We contract for the conduct of some of our clinical trials and other research and development and manufacturing activities with contract research organizations, clinical trial sites and contract manufacturers in Europe and India. We may be subject to exposure to fluctuations in foreign currency exchange rates in connection with these agreements. If the average Euro/U.S. dollar or Indian Rupee/U.S. dollar exchange rate were to strengthen or weaken by 10% against the corresponding exchange rate as of June 30, 2009, we estimate that the impact on our financial position, results of operations and cash flows would not be material. We do not hedge our foreign currency exposures.
We have not used derivative financial instruments for speculation or trading purposes.

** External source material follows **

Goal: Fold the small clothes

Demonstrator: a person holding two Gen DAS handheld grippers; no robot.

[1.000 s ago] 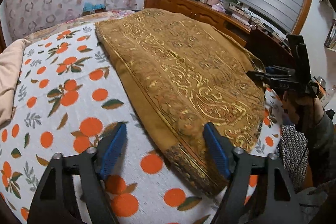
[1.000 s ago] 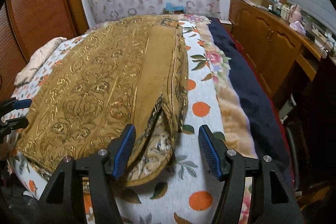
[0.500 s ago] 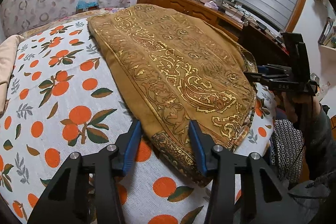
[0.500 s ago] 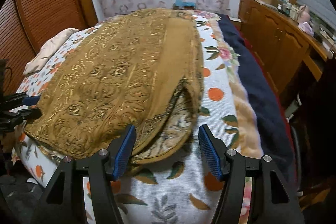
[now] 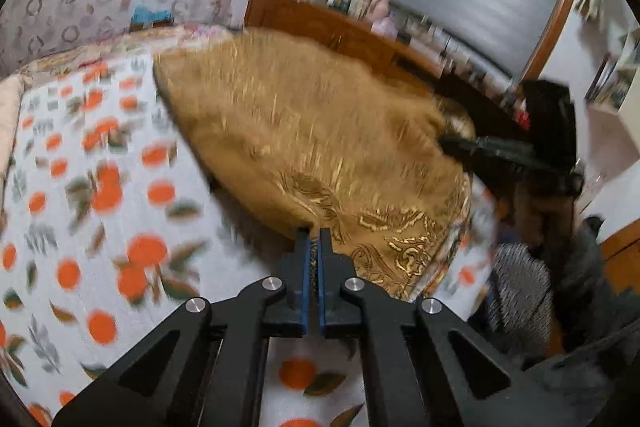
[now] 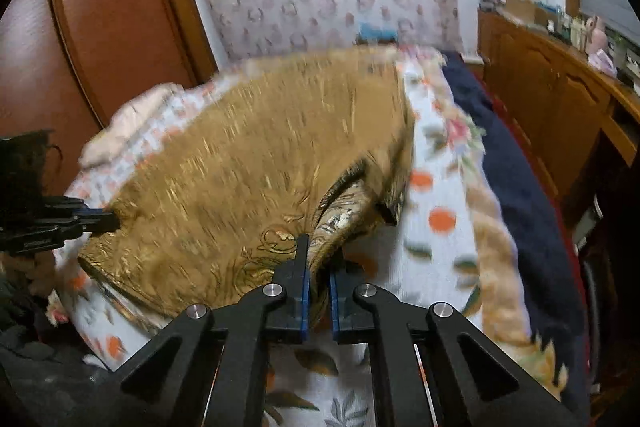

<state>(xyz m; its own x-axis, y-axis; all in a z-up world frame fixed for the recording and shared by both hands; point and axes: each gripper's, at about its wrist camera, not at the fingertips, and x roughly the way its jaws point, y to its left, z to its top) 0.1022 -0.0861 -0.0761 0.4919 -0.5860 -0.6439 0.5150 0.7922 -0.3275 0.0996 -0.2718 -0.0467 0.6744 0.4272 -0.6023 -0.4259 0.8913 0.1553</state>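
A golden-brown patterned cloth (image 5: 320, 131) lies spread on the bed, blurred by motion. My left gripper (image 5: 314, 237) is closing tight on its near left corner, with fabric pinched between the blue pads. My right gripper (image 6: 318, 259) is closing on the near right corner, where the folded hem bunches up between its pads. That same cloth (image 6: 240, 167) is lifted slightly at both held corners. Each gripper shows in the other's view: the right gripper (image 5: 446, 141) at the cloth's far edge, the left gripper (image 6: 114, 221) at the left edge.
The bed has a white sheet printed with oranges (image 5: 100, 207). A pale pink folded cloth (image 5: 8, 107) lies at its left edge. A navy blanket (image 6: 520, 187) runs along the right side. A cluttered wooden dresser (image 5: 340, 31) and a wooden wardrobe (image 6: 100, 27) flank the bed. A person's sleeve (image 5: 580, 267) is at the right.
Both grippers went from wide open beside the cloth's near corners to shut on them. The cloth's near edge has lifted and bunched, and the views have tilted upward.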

Item 4. | Controls and Procedures |
(a) Evaluation of Disclosure Controls and Procedures. Our management, with the participation of our chief executive officer and chief financial officer, evaluated the effectiveness of our disclosure controls and procedures in accordance with Rule 13a-15 under the Exchange Act as of the end of the period covered by this quarterly report. In designing and evaluating our disclosure controls and procedures, our management recognized that any controls and procedures, no matter how well designed and operated, can provide only reasonable assurance of achieving their objectives, and our management necessarily applied its judgment in evaluating the cost-benefit relationship of possible controls and procedures. Based on the evaluation of our disclosure controls and procedures as of the end of the period covered by this quarterly report, our chief executive officer and chief financial officer concluded that, as of such date, our disclosure controls and procedures were effective to provide reasonable assurance that information required to be disclosed by us in the reports that we file or submit under the Exchange Act is (a) accumulated and communicated to our management, including our chief executive officer and chief financial officer, as appropriate to allow timely decisions regarding required disclosure and (b) recorded, processed, summarized and reported within the time periods specified in the SECs rules and forms.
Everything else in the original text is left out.